- Katılım
- 7 Ocak 2013
- Mesajlar
- 9.197
- Çözümler
- 139
Daha fazla
- Cinsiyet
- Erkek
- Meslek
- Endustri Urunleri Tasarimi / Stratejik Tasarim
Çalışacak iş var, kazandığın itibari paranın itibarı yok, zaten elektrik mühendisliği ve elektronik mühendisliği varken elektrik-elektronik mühendisliği neden var? Bir taşla iki kuş vurma fantezisi. İş verenlerin çoğunun yatırım yapma, para biriktirme potansiyel zekasıyla sineklerin girdikleri odadan çıkamama zekası aynı.
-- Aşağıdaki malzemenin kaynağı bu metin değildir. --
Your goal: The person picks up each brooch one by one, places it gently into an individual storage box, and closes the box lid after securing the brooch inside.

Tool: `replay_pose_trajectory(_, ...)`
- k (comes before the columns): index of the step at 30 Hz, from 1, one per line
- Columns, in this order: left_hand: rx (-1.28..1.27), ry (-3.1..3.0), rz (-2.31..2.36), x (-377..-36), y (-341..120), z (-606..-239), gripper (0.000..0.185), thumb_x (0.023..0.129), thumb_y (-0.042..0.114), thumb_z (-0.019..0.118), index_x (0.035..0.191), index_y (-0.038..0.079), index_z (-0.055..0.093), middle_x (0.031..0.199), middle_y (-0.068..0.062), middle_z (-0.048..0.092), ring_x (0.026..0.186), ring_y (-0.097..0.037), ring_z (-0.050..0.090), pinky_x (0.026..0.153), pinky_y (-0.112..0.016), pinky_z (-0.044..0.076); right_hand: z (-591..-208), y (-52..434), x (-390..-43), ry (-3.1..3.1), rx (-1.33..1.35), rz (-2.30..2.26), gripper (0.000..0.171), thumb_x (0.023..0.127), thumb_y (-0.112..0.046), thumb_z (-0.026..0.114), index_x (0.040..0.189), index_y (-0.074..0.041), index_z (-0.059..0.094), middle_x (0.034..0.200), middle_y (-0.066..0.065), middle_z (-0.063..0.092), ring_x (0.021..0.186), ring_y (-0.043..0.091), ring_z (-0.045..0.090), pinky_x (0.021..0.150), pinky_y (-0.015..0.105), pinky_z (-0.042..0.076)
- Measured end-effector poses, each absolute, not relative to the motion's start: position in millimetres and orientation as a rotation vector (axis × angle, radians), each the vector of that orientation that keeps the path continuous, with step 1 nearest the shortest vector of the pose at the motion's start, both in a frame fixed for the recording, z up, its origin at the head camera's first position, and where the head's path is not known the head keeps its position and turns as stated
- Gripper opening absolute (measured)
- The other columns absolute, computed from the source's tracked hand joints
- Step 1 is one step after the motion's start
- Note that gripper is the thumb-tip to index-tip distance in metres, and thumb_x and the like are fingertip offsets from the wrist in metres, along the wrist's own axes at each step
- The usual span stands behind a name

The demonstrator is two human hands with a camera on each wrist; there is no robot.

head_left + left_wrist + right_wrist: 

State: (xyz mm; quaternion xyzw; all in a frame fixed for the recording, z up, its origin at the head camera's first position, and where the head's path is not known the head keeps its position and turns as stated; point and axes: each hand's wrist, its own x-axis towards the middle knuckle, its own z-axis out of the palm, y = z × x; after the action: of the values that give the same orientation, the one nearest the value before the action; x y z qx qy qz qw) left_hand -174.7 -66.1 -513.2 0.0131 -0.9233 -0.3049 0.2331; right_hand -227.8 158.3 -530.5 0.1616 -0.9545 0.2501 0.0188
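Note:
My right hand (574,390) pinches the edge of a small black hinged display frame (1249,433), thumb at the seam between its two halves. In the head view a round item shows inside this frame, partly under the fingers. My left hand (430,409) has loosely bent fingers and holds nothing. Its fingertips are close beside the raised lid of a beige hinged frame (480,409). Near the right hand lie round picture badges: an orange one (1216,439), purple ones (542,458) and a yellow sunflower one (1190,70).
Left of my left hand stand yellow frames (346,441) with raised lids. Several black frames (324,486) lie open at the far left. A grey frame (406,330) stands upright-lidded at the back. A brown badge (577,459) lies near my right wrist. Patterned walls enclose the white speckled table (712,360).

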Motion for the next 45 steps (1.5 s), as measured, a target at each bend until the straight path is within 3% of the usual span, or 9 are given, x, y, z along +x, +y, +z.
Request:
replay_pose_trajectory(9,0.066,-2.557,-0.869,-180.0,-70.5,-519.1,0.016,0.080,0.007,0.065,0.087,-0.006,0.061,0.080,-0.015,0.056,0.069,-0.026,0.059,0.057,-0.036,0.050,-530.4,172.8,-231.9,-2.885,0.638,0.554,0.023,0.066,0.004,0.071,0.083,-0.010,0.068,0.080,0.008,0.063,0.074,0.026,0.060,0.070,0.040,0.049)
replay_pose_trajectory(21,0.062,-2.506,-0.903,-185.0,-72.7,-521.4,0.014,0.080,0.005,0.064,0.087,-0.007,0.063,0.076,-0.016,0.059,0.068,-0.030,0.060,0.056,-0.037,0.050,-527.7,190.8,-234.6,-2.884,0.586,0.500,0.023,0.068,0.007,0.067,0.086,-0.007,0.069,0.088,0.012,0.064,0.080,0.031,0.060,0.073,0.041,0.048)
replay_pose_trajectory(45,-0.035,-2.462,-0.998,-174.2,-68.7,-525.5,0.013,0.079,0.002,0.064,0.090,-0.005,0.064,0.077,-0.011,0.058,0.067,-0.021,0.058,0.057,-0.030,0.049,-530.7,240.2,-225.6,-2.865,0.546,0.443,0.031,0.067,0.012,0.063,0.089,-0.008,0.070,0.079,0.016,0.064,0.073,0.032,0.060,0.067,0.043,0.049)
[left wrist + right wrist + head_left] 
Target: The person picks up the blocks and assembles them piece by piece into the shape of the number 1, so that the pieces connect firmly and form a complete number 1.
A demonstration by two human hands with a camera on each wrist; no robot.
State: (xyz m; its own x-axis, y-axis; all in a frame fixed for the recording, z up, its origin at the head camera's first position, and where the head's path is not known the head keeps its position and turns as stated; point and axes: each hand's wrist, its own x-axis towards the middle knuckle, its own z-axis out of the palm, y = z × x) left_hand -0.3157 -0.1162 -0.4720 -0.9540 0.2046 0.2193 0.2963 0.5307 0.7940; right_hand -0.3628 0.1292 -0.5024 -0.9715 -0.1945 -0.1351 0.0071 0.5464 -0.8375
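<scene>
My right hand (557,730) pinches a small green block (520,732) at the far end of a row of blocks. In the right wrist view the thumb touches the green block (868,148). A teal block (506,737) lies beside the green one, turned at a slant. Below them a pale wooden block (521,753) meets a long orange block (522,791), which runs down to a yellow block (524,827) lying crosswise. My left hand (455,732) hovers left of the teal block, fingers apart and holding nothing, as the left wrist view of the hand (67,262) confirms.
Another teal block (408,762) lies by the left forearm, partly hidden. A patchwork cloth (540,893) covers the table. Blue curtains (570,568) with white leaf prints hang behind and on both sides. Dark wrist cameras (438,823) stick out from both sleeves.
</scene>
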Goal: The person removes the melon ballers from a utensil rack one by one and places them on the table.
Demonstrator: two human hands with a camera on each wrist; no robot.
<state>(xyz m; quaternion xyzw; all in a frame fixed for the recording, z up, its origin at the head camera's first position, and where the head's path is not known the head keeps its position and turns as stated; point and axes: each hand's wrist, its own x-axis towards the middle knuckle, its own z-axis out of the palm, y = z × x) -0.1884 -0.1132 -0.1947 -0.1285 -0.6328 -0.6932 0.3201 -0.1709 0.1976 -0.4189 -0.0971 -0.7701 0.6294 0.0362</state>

İnsanların tüketim arzusuyla, internet (sosyal medya) ve TV pompalamasıyla, bomboş bıraktıkları beyinlerini reklamlarla, gülen insanlarla, twerk popolarla doldurmak çok kolay. O zaman bu insanlar zaten aptallar, satın almak için Johnny Sins Sins çalışacaklar. Bankadan kredi çekmeden bir şey alabilen birisi şu an zengindir net. Aptallaştıkça korkar insanlar ve yönetilmesi kolaylaşır korkuyla.
Ortalık bu zeka ürünleriyle doluyken iş ve işçi hakları daha en başından "biz 12 saat çalışıyoruz" ile devam ediyor.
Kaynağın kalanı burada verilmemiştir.